Cerca de oito meses após a revelação bombástica de que o Estado moçambicano albergava aproximadamente 18 mil funcionários “fantasmas”, o Executivo garante que o processo de investigação continua em marcha. No entanto, a identidade dos gestores e técnicos por trás desta fraude milionária permanece guardada sob sete chaves.
O Ministro da Administração Estatal e Função Pública, Inocêncio Impissa, esclareceu recentemente em declarações à STV que o Governo está a mover processos disciplinares e criminais contra os suspeitos de viciarem a folha salarial do Estado. Segundo o governante, a demora e o silêncio justificam-se pela complexidade do caso, que envolve a manipulação massiva de dados por parte de quadros da administração.
Justificativa para o Sigilo
Apesar da pressão pública para que os nomes dos responsáveis sejam revelados, o Ministro defende que a discrição é essencial para não comprometer o desfecho das perícias.
“Há processos disciplinares e processos crime que vão ocorrer, porque a violação de determinados procedimentos consubstancia-se em crime. Há muita gente envolvida e, até lá, não se pode anunciar nem nomes, nem dados”, afirmou Impissa.
Dados vs. Infratores: A anatomia da fraude
Um ponto crucial esclarecido pelo Ministério é a distinção entre o volume de irregularidades e o número de criminosos. Os 18 mil elementos detetados referem-se à quantidade de registos fraudulentos e não necessariamente ao número de pessoas a desviar fundos.

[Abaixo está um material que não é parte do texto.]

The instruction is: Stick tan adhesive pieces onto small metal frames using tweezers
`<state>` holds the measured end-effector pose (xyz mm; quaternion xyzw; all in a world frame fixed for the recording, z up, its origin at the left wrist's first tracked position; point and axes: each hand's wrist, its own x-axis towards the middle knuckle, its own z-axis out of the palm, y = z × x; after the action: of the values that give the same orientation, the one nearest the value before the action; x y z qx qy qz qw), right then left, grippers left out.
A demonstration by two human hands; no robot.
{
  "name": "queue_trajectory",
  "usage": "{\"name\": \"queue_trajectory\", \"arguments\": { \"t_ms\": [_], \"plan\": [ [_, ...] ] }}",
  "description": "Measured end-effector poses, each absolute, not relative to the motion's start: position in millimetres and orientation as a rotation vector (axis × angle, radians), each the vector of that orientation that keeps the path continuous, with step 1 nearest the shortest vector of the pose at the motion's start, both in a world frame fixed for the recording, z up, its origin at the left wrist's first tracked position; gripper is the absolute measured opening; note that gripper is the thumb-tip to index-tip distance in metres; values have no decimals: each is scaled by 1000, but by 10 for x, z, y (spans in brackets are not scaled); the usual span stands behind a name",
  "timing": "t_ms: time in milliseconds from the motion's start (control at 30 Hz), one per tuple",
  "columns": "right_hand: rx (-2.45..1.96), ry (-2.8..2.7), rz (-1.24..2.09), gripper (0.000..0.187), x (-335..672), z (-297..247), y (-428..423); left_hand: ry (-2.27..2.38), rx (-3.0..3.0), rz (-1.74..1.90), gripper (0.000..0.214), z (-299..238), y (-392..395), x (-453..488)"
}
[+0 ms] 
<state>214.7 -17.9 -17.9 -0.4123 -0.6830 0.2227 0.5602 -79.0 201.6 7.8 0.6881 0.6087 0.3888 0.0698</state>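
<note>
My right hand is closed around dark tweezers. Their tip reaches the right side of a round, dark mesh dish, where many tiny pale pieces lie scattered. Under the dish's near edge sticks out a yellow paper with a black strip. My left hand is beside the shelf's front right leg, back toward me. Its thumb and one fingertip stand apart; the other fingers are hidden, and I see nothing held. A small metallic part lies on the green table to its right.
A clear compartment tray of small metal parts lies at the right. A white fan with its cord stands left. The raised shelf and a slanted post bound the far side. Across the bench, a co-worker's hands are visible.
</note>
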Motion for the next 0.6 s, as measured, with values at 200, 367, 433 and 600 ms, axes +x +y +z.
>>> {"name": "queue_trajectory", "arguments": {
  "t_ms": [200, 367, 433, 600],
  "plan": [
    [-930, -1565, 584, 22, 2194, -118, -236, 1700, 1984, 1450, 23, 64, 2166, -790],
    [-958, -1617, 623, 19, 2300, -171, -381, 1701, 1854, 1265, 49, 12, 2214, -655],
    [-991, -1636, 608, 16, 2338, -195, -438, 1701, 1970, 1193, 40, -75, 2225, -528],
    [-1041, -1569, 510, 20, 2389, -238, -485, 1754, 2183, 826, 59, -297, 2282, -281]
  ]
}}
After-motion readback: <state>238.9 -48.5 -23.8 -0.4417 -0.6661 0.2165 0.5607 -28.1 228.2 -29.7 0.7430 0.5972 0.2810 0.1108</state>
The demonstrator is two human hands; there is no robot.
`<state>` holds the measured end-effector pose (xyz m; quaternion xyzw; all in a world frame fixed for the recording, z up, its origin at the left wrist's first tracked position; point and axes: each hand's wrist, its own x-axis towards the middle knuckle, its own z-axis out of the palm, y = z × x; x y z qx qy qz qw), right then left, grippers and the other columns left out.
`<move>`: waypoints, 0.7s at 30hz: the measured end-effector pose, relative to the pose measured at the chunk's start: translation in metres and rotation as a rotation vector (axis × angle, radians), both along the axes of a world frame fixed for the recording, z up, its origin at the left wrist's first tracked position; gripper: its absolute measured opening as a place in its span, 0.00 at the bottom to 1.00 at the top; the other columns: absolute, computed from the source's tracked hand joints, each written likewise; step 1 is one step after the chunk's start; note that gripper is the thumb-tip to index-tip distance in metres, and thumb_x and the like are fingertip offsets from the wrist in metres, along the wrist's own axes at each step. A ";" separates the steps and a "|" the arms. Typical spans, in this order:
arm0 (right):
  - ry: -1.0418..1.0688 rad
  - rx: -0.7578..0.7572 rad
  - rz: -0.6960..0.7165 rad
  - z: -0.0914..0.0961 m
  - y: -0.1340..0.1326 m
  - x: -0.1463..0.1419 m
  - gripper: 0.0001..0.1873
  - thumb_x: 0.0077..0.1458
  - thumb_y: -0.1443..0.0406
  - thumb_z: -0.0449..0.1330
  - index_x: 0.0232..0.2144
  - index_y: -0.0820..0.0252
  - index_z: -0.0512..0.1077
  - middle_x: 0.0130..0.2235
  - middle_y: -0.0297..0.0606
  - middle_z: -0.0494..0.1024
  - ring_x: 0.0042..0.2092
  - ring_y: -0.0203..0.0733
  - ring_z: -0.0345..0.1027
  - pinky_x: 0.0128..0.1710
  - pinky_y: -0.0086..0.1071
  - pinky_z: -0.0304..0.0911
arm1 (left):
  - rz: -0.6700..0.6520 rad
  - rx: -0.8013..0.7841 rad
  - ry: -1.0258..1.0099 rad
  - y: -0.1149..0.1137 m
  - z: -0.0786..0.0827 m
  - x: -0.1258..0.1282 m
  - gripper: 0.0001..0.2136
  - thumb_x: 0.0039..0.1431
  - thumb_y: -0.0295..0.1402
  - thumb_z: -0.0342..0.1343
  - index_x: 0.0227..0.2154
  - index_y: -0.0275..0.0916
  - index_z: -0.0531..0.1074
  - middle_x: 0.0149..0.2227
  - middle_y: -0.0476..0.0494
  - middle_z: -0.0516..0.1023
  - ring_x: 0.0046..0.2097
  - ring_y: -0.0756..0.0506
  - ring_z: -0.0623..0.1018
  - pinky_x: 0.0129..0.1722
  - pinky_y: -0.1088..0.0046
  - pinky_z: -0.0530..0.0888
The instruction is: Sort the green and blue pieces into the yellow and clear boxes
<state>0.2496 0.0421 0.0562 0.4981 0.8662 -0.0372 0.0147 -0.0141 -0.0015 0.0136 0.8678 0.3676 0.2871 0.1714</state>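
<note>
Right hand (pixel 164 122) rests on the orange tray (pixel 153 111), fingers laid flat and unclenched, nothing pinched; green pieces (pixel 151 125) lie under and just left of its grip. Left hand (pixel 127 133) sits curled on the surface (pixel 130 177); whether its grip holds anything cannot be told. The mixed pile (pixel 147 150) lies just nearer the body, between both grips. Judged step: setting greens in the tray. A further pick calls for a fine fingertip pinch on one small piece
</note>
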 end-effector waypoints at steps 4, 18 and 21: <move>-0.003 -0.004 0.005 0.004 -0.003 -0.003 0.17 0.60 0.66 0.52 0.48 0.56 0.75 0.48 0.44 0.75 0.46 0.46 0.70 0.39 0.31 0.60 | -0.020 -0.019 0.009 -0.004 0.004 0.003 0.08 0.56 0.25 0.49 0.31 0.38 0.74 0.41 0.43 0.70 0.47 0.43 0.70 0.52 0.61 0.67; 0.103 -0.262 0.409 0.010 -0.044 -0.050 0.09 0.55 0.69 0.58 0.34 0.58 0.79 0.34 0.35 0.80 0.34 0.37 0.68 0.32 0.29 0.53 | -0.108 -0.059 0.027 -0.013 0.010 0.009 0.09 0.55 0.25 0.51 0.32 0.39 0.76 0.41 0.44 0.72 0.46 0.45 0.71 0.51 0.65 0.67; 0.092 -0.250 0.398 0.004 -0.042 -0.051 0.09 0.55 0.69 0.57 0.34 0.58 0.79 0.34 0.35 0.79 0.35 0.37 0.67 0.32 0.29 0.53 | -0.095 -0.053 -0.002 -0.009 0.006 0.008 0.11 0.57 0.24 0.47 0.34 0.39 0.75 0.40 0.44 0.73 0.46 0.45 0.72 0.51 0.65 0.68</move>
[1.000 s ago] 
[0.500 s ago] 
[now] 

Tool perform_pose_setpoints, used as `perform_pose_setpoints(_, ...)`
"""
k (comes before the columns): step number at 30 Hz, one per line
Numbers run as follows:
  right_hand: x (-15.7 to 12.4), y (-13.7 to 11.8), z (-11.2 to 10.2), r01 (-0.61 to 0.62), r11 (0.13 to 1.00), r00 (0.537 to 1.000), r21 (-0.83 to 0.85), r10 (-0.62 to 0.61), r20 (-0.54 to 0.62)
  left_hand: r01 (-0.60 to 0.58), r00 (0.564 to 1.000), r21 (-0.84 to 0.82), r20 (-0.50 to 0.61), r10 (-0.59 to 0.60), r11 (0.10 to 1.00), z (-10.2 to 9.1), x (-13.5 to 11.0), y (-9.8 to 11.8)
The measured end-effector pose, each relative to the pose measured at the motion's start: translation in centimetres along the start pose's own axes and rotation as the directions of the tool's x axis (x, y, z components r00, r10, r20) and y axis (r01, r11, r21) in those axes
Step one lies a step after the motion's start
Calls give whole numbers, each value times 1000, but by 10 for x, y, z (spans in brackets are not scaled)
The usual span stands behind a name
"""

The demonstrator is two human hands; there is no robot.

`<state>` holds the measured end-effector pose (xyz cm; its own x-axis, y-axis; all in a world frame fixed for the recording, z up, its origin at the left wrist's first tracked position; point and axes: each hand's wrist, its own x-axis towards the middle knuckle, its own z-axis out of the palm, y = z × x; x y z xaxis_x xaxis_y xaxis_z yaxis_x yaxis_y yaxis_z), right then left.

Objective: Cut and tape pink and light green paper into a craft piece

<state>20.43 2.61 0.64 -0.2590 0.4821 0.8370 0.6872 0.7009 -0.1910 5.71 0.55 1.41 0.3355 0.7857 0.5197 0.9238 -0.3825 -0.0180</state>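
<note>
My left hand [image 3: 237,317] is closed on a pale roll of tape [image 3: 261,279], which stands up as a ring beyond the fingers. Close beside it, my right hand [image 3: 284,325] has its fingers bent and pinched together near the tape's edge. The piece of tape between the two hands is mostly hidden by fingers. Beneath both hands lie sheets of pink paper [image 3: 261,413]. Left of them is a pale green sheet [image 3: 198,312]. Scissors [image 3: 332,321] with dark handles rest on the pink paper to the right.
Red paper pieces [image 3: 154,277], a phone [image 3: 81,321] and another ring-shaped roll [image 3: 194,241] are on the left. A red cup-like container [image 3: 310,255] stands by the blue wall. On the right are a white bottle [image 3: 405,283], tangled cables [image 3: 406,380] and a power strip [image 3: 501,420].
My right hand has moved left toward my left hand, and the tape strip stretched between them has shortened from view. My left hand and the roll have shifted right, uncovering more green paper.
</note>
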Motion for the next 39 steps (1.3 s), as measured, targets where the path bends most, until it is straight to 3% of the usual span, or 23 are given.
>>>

- Manipulação Centralizada: Um único gestor ou técnico pode ter sido responsável pela inserção de centenas de nomes falsos (ex: 120, 200 ou 300 casos).
- Foco da Investigação: A prioridade atual é separar o que foi “erro técnico do sistema” daquilo que foi “erro humano deliberado” com intenção de roubo.
Próximos Passos e Dissuasão
A expectativa do Governo é que, à medida que os processos avancem e as responsabilidades sejam apuradas, alguns casos venham a público. A estratégia visa não apenas a punição, mas também servir de exemplo para desencorajar futuras práticas de corrupção e garantir a transparência na gestão dos bens públicos na Função Pública moçambicana.